▶ [What is required]:
From the first line to the last, copy the listing exactly and omit the images.

▶ [Data below]:
───

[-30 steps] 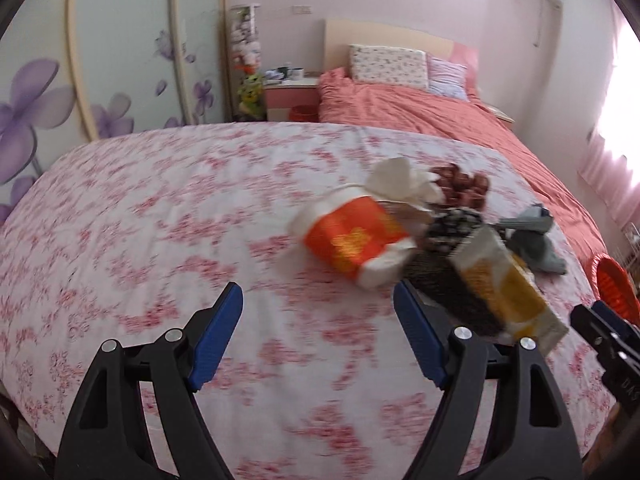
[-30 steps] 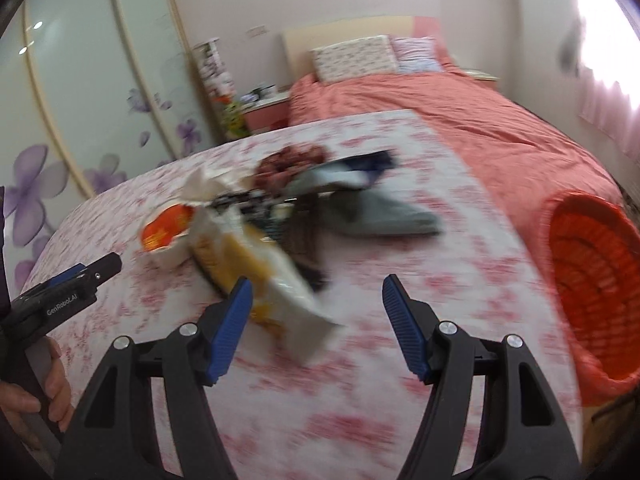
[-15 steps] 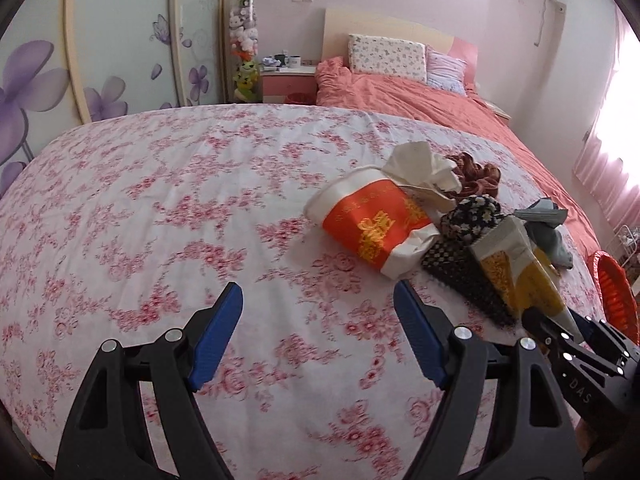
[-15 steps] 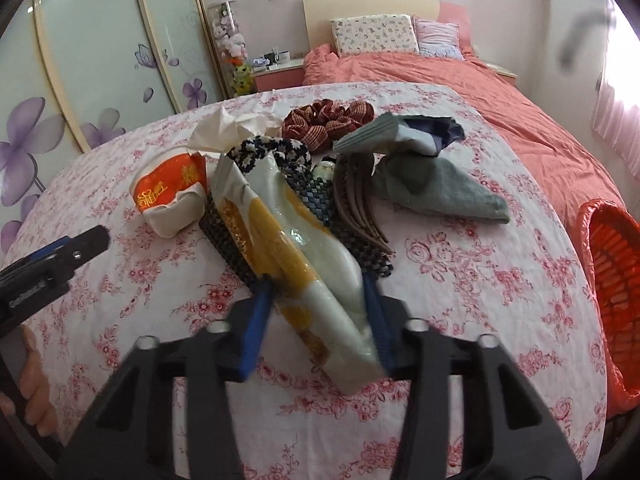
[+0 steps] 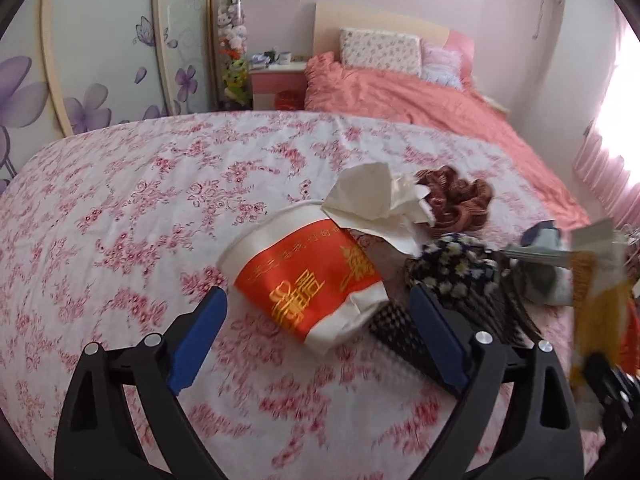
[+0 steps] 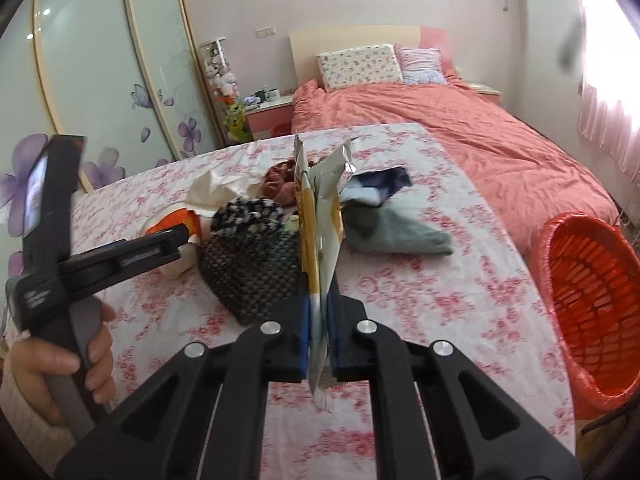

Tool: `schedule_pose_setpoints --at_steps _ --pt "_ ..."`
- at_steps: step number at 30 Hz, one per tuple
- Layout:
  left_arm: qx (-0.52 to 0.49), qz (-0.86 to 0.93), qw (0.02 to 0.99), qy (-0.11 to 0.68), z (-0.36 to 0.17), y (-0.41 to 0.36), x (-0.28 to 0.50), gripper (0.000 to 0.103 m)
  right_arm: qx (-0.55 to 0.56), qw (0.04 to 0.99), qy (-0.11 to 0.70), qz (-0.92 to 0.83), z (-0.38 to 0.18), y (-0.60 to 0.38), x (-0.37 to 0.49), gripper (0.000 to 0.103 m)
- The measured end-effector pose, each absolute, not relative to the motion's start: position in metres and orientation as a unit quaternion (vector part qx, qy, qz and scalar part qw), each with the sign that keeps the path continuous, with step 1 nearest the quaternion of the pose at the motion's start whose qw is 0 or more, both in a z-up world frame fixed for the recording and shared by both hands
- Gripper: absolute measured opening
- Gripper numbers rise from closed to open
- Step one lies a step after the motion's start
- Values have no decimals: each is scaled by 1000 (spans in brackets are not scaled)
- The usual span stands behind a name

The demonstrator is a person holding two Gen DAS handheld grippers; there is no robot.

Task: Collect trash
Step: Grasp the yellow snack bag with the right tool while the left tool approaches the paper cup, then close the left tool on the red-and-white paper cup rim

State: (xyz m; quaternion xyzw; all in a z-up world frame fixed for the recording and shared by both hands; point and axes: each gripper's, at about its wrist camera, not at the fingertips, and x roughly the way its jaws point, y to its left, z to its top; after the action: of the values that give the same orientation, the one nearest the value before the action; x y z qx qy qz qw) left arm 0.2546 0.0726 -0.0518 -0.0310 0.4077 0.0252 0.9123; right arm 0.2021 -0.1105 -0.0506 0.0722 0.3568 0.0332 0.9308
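A paper cup with an orange band lies on its side on the flowered bedspread. My left gripper hangs just before it, jaws opening, the cup's base between the blue pads without touching them. A crumpled tissue rests on the cup's far end. My right gripper is shut on a yellow and white snack wrapper, which stands upright off the bed. The same wrapper shows blurred at the right of the left wrist view. The left gripper appears side-on, held by a hand.
An orange mesh basket stands beside the bed at the right. A red scrunchie, a black and white scrunchie, a dark woven piece and a grey cloth lie in the pile. Pillows are at the far end.
The right gripper closed on the snack wrapper and raised it off the pile. The left gripper moved in toward the paper cup and its jaws widened.
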Motion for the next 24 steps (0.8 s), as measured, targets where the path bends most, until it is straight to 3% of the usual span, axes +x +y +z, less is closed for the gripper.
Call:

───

▶ [Your response]:
[-30 steps] 
[-30 steps] 
[-15 steps] 
[-15 steps] 
[+0 steps] 
[+0 steps] 

Tool: `schedule_pose_setpoints --at_steps _ --pt "_ ..."`
- at_steps: step number at 30 Hz, one per tuple
- Layout:
  left_arm: qx (-0.52 to 0.49), qz (-0.86 to 0.93), qw (0.02 to 0.99), qy (-0.11 to 0.68), z (-0.36 to 0.17), y (-0.41 to 0.36), x (-0.28 to 0.50), gripper (0.000 to 0.103 m)
  right_arm: qx (-0.55 to 0.56), qw (0.04 to 0.99), qy (-0.11 to 0.70), qz (-0.92 to 0.83), z (-0.38 to 0.18), y (-0.60 to 0.38), x (-0.37 to 0.49), gripper (0.000 to 0.103 m)
- The measured end-effector pose, each absolute, not relative to the motion's start: position in metres and orientation as a unit quaternion (vector part qx, qy, qz and scalar part qw), each with the sign that keeps the path continuous, with step 1 nearest the quaternion of the pose at the motion's start whose qw is 0 or more, both in a z-up world frame fixed for the recording and shared by both hands
- Gripper: absolute measured opening
- Gripper numbers rise from closed to open
- Step one lies a step after the motion's start
- Values have no decimals: each is scaled by 1000 (spans in brackets are not scaled)
- The usual span stands behind a name

The demonstrator is a person holding two Gen DAS handheld grippers; there is no robot.

Task: Collect trash
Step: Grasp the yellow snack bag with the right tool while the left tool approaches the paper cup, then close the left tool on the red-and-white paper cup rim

State: (xyz m; quaternion xyzw; all in a z-up world frame fixed for the recording and shared by both hands; point and axes: each gripper's, at about its wrist camera, not at the fingertips, and x roughly the way its jaws point, y to its left, z to its top; after the action: of the values that give the same orientation, the one nearest the value before the action; x y z qx qy qz qw) left arm 0.2546 0.0726 -0.0518 -0.0310 0.4077 0.0252 0.9123; right arm 0.2021 -0.1105 -0.0506 0.0722 0.3568 0.0332 0.9308
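A paper cup with an orange band lies on its side on the flowered bedspread. My left gripper hangs just before it, jaws opening, the cup's base between the blue pads without touching them. A crumpled tissue rests on the cup's far end. My right gripper is shut on a yellow and white snack wrapper, which stands upright off the bed. The same wrapper shows blurred at the right of the left wrist view. The left gripper appears side-on, held by a hand.
An orange mesh basket stands beside the bed at the right. A red scrunchie, a black and white scrunchie, a dark woven piece and a grey cloth lie in the pile. Pillows are at the far end.
The right gripper closed on the snack wrapper and raised it off the pile. The left gripper moved in toward the paper cup and its jaws widened.
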Motion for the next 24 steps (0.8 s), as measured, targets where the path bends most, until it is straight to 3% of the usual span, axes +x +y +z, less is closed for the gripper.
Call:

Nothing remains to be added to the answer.